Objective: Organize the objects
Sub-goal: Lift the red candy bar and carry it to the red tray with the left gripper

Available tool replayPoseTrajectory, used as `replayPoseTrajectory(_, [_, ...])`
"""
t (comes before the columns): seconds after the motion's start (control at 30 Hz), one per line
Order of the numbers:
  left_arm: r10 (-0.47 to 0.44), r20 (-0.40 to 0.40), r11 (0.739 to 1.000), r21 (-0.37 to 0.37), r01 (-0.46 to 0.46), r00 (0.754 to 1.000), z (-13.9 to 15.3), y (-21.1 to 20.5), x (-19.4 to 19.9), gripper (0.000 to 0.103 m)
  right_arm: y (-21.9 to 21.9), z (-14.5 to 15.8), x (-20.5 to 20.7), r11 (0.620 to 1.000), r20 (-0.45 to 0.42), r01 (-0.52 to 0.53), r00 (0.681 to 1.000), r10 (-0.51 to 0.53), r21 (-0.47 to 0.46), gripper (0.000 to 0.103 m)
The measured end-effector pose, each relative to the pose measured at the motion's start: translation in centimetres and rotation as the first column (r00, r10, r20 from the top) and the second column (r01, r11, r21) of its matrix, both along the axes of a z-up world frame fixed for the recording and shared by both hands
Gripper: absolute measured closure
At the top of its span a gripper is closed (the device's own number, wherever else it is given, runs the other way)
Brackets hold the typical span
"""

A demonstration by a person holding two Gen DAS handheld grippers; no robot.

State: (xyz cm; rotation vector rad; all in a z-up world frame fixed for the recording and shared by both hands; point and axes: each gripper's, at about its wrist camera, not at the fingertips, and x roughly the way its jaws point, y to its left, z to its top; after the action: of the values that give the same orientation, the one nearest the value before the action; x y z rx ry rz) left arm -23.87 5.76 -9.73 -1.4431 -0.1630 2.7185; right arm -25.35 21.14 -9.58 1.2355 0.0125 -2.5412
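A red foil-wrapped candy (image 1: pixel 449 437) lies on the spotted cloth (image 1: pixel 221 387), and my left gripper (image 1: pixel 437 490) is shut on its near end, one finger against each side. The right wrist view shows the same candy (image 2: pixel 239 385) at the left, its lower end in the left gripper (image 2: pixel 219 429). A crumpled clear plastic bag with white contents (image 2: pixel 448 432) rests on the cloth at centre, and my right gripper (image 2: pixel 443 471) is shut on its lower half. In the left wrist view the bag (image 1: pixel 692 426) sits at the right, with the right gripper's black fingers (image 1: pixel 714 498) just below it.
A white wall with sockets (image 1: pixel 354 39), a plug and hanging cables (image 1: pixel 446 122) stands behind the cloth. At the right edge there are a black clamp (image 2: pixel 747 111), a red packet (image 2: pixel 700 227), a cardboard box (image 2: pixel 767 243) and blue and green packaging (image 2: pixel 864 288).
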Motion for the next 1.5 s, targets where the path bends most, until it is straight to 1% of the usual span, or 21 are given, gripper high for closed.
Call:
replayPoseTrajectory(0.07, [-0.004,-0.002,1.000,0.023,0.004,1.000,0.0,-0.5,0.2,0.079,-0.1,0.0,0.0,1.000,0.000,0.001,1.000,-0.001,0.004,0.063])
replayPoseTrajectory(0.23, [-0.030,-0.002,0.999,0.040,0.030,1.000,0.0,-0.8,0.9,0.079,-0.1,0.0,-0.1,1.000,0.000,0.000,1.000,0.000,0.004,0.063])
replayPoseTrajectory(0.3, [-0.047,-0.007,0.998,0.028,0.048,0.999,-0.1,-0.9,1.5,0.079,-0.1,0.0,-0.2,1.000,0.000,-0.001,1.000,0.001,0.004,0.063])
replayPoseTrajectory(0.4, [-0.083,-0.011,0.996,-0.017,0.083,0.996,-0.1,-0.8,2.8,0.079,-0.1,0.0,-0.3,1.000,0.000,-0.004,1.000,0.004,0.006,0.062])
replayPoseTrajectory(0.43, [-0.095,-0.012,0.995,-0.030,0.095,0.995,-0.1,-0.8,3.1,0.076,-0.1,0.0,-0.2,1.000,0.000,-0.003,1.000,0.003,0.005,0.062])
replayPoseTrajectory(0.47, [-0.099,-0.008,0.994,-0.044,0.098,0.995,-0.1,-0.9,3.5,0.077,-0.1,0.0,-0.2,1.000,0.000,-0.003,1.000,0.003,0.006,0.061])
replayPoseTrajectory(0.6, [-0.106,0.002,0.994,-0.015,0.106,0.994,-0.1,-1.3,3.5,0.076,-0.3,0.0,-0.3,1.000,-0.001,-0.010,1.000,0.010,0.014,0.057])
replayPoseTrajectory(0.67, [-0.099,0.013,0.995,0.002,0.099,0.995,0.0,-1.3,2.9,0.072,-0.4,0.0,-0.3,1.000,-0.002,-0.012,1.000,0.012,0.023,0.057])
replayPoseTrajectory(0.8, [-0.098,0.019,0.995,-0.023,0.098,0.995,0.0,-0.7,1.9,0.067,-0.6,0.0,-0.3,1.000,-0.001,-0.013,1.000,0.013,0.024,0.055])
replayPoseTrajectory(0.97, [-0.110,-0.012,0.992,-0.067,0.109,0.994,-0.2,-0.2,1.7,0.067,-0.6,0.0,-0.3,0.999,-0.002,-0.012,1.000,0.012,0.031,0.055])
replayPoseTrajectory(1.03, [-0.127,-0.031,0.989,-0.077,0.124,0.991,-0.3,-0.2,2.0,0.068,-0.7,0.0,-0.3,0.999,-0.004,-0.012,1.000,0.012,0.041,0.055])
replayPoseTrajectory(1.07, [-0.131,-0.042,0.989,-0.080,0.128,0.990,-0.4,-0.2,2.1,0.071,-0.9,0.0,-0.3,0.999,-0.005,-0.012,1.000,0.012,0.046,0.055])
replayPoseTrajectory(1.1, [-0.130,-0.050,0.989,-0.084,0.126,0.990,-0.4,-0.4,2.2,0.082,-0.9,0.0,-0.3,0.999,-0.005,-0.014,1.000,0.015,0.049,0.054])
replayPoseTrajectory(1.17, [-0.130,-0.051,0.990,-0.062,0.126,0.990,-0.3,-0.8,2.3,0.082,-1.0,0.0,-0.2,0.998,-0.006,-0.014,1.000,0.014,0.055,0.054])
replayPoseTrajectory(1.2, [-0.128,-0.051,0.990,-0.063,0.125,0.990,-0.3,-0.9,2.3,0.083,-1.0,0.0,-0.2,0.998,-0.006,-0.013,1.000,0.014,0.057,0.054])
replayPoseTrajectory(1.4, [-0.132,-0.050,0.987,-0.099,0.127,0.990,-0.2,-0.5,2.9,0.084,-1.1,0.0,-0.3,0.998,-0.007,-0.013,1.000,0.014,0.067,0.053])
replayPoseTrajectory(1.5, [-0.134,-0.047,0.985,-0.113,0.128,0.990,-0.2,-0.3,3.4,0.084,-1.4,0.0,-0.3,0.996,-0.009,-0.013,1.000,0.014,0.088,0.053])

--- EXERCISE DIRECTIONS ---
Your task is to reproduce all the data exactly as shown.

--- RESULT OF THE TASK ---
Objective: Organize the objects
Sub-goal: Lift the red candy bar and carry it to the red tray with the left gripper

Available tool replayPoseTrajectory, used as `replayPoseTrajectory(_, [_, ...])`
"""
t (comes before the columns): seconds after the motion's start (control at 30 Hz), one per line
Order of the numbers:
  left_arm: r10 (-0.47 to 0.44), r20 (-0.40 to 0.40), r11 (0.739 to 1.000), r21 (-0.37 to 0.37), r01 (-0.46 to 0.46), r00 (0.754 to 1.000), z (-13.9 to 15.3), y (-21.1 to 20.5), x (-19.4 to 19.9), gripper (0.000 to 0.103 m)
  right_arm: y (-21.9 to 21.9), z (-14.5 to 15.8), x (-20.5 to 20.7), r11 (0.620 to 1.000), r20 (-0.45 to 0.42), r01 (-0.52 to 0.53), r00 (0.681 to 1.000), r10 (-0.51 to 0.53), r21 (-0.47 to 0.46), gripper (0.000 to 0.103 m)
The measured end-effector pose, each relative to the pose measured at the motion's start: translation in centimetres and rotation as the first column (r00, r10, r20 from the top) and the second column (r01, r11, r21) of its matrix, both along the axes of a z-up world frame fixed for the recording and shared by both hands
Gripper: absolute measured closure
At the top of its span a gripper is closed (the device's own number, wherever else it is given, runs the other way)
Brackets hold the typical span
"""

A demonstration by a person holding two Gen DAS handheld grippers; no robot.

State: (xyz cm; rotation vector rad; all in a z-up world frame fixed for the recording and shared by both hands; point and axes: each gripper's, at about its wrist camera, not at the fingertips, and x roughly the way its jaws point, y to its left, z to its top; after the action: of the values that give the same orientation, the one nearest the value before the action; x y z rx ry rz) left arm -23.87 5.76 -9.73 -1.4431 -0.1630 2.7185; right arm -25.35 21.14 -9.58 1.2355 0.0125 -2.5412
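A red foil-wrapped candy (image 1: pixel 449 437) lies on the spotted cloth (image 1: pixel 221 387), and my left gripper (image 1: pixel 437 490) is shut on its near end, one finger against each side. The right wrist view shows the same candy (image 2: pixel 239 385) at the left, its lower end in the left gripper (image 2: pixel 219 429). A crumpled clear plastic bag with white contents (image 2: pixel 448 432) rests on the cloth at centre, and my right gripper (image 2: pixel 443 471) is shut on its lower half. In the left wrist view the bag (image 1: pixel 692 426) sits at the right, with the right gripper's black fingers (image 1: pixel 714 498) just below it.
A white wall with sockets (image 1: pixel 354 39), a plug and hanging cables (image 1: pixel 446 122) stands behind the cloth. At the right edge there are a black clamp (image 2: pixel 747 111), a red packet (image 2: pixel 700 227), a cardboard box (image 2: pixel 767 243) and blue and green packaging (image 2: pixel 864 288).
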Motion for the next 1.5 s, targets where the path bends most, until it is straight to 1% of the usual span, or 21 are given, gripper high for closed.
Call:
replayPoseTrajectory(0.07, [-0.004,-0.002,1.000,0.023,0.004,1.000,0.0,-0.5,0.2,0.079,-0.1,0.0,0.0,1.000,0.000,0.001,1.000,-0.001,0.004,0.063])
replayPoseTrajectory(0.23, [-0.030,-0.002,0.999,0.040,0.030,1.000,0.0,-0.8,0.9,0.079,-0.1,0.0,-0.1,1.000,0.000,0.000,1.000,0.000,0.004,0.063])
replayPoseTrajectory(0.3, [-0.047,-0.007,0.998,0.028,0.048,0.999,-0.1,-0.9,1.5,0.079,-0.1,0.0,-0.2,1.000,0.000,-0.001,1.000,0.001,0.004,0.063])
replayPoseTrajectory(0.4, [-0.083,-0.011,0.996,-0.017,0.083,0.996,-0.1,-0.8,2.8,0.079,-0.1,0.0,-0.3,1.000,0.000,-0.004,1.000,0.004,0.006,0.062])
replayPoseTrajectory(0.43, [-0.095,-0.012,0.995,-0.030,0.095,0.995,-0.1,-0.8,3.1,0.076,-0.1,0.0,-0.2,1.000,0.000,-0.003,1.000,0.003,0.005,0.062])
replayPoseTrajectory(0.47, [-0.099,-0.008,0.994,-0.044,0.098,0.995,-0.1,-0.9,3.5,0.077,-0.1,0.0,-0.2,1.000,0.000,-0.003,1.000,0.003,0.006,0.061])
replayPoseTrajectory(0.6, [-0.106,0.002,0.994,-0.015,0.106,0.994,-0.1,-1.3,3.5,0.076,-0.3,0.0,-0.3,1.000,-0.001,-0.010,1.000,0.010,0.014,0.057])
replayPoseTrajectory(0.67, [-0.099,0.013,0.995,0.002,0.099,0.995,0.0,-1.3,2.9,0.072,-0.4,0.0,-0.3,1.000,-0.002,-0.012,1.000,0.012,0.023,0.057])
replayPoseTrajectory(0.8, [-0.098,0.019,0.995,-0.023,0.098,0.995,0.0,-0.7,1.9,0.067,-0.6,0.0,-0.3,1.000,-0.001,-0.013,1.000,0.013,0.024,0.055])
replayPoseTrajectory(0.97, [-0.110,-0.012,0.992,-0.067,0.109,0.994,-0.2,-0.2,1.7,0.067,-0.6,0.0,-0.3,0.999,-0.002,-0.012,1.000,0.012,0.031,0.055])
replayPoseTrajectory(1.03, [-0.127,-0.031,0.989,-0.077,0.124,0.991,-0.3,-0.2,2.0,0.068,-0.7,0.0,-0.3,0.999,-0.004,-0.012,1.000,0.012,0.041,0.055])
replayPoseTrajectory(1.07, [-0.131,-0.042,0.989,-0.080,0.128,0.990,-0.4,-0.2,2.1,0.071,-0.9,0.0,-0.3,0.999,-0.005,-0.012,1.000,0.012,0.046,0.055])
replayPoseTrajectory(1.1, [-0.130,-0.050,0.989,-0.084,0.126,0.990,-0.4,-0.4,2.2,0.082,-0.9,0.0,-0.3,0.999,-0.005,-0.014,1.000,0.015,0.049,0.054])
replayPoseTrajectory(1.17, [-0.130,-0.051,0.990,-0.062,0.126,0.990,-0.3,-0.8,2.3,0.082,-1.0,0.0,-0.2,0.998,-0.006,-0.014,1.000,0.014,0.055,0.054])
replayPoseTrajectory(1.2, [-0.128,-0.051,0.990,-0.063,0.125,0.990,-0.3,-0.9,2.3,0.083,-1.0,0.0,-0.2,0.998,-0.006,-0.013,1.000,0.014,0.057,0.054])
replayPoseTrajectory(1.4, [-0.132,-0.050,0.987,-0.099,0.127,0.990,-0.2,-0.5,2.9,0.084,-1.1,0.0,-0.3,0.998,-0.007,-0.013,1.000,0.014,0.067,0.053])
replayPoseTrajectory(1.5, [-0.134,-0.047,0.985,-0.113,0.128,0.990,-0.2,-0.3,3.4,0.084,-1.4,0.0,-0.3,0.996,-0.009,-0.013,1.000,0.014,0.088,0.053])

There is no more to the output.